If you find human behavior discouraging today, consider what happened a century ago. A Martian might have gazed down upon Europe in 1914 and seen a peaceful, prosperous continent with a shared culture. Pretty much everyone had enough to eat. The English listened to Wagner, Germans savored Shakespeare, Russian aristocrats mimicked the French, Mozart and Italian opera were loved by all. Then, Europe imploded.
Ten days before Austria-Hungary declared war on Serbia on July 28, 1914, prompting the descent into the Great War, “people everywhere were working, resting, eating, sleeping, dreaming of nothing less than of war,” a British political scientist wrote in The Atlantic the following year. “War came upon them like a thunderclap.”

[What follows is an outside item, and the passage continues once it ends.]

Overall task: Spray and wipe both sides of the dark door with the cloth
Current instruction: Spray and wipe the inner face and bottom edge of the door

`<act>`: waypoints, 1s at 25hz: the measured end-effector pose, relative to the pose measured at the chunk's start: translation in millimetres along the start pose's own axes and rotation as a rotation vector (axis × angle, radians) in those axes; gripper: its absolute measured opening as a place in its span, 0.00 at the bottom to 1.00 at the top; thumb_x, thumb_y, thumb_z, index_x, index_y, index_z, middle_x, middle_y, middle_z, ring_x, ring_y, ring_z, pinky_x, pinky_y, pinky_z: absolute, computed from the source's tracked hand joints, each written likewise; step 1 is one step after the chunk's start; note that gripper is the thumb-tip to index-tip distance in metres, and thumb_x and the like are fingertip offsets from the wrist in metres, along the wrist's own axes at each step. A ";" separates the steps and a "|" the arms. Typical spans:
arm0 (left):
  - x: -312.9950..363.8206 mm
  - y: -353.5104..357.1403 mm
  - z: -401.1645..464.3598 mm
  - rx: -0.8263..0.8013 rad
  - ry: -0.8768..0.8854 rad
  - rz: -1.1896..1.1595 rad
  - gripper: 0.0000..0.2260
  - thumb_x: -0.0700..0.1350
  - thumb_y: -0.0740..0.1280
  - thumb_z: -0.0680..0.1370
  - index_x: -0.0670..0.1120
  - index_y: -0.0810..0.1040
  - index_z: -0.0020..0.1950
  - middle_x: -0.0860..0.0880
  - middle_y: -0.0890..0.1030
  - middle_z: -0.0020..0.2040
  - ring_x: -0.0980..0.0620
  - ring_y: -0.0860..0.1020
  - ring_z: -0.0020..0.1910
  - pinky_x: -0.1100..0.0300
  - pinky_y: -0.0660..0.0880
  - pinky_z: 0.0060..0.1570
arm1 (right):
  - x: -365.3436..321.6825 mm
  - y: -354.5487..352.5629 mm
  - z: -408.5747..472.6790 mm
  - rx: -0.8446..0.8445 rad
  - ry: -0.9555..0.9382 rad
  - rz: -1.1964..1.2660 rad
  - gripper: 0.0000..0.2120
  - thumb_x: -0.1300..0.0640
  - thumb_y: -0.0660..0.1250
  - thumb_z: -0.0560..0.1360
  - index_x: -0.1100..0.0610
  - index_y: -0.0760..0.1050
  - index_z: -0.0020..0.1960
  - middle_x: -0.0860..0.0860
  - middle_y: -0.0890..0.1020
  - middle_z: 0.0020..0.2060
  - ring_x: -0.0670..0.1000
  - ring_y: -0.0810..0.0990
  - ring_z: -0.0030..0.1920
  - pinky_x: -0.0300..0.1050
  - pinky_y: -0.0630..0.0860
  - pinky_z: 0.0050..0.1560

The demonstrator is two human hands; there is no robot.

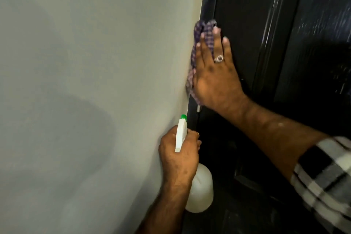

Philosophers, pundits, and poets spent the four-plus years of the war flailing around for explanations. They scoffed at the notion that the assassination of Archduke Franz Ferdinand, the heir to the Austro-Hungarian throne, was much more than a pretext. A web of entangling alliances and the maneuverings of diplomats and generals dragged ambivalent nations into an unnecessary war.
But the deeper causes? It was the greed of rich belligerents trying to get richer. W.E.B. Du Bois, the black writer and activist, said it was the competition over resource-rich colonies in Africa. It was a struggle between liberty and autocracy (although czarist Russia’s alliance with France and England undercut that argument). It was because mankind’s moral instincts—this was philosopher and pacifist Bertrand Russell’s view—lagged behind its material wealth. It was Germany’s psychological insecurity, triggered by Britain’s naval supremacy and the fear of Russia’s rising might. It was, simply, the insanity of the only carnivorous species that kills its own kind for no good reason.
(National Archives)
Or, all of the above.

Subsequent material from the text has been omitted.